### Available data
☆ ☆ ☆ ☆ ☆ ☆ ☆

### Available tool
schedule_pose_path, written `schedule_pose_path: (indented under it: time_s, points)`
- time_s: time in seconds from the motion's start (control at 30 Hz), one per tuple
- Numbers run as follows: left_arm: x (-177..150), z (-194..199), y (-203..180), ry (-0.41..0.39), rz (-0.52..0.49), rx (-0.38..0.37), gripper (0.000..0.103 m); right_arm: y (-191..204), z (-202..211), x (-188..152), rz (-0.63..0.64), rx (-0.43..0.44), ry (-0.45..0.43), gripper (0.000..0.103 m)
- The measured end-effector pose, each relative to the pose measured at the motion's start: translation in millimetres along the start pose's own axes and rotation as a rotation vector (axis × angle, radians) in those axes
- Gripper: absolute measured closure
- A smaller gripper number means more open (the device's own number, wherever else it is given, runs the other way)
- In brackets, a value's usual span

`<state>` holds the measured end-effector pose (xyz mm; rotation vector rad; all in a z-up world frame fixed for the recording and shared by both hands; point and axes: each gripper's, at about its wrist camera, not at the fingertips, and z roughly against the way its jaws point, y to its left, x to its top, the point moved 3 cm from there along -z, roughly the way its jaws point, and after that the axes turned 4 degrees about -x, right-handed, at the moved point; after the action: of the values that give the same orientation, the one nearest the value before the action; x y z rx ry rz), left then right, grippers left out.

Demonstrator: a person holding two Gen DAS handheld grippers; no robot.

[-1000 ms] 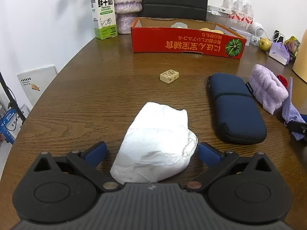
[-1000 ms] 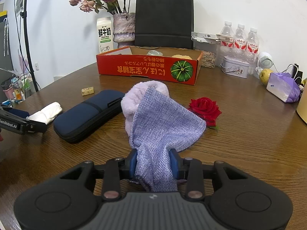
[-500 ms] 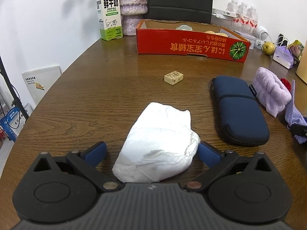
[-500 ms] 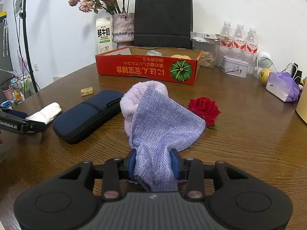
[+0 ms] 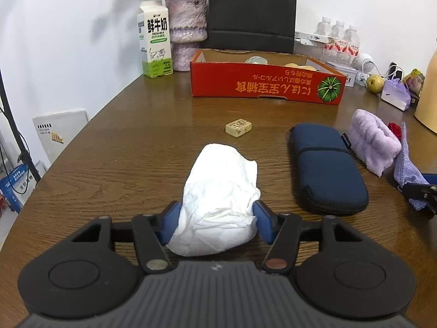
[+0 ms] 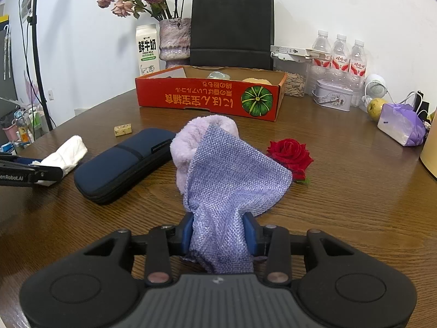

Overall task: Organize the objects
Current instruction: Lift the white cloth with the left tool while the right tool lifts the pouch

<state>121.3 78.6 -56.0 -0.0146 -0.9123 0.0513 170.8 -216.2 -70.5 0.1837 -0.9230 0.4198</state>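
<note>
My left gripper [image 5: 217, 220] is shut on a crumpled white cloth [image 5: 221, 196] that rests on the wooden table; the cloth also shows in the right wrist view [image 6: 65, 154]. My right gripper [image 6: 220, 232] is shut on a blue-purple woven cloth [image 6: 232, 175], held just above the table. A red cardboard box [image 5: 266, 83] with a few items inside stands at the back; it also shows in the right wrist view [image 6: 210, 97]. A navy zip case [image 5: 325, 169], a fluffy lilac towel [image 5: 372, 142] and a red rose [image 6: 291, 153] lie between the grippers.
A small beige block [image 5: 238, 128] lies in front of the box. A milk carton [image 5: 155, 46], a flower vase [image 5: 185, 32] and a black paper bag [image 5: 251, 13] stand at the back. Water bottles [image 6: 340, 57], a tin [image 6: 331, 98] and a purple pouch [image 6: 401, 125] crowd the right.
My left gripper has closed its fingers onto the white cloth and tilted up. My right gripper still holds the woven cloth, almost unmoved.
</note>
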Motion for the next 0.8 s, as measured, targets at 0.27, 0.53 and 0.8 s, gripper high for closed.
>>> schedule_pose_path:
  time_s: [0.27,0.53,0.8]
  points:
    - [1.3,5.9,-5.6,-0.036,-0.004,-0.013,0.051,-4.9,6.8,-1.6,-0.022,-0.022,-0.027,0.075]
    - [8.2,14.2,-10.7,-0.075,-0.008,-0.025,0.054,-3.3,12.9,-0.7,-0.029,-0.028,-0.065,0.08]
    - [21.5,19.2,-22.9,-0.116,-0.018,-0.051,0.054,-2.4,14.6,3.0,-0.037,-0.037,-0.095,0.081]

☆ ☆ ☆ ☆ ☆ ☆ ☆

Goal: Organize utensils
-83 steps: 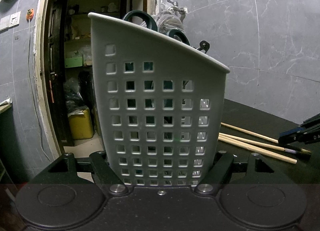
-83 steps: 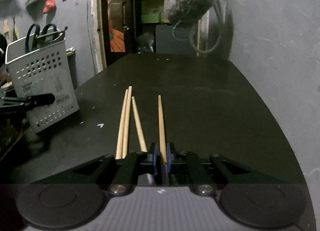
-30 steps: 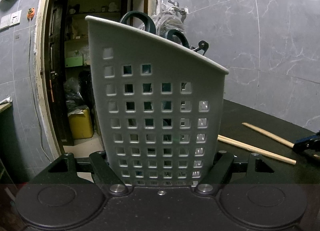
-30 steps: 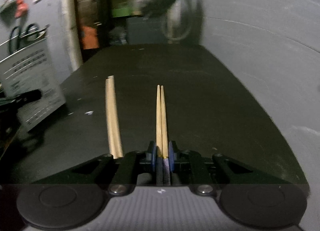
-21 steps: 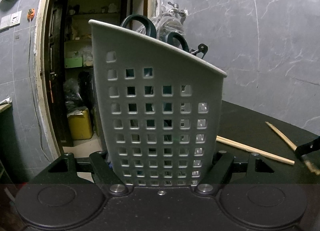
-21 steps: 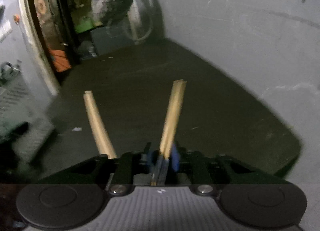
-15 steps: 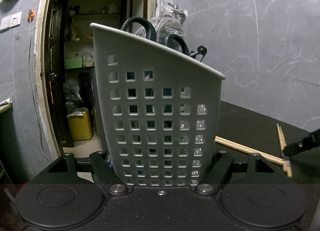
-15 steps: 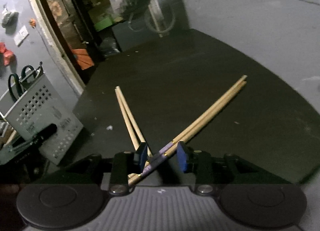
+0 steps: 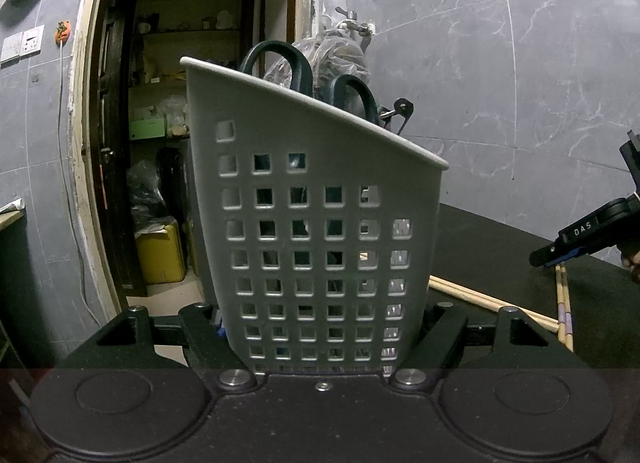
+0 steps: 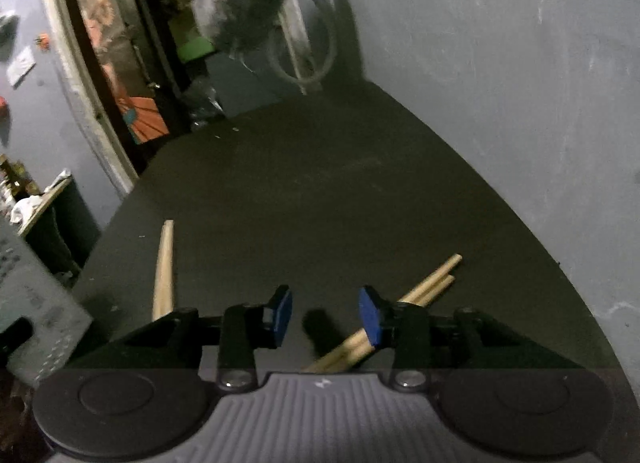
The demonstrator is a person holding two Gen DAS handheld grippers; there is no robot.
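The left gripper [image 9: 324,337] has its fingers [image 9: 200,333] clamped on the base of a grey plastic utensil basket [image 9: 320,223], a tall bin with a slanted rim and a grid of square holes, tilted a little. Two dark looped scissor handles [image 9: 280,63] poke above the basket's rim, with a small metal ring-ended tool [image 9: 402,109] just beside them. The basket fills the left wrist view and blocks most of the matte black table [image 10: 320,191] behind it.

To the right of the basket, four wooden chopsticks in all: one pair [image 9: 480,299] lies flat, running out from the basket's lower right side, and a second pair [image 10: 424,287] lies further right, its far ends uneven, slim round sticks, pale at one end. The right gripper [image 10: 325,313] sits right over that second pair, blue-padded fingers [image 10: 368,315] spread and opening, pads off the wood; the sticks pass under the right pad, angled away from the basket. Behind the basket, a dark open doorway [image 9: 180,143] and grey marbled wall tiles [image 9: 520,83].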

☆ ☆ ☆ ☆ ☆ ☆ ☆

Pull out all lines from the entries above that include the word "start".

- time_s: time in seconds from the motion's start (control at 30 Hz), one per tuple
- The measured end-effector pose, each relative to the pose measured at the motion's start: translation in millimetres along the start pose's own axes and rotation as a rotation vector (axis × angle, radians) in those axes

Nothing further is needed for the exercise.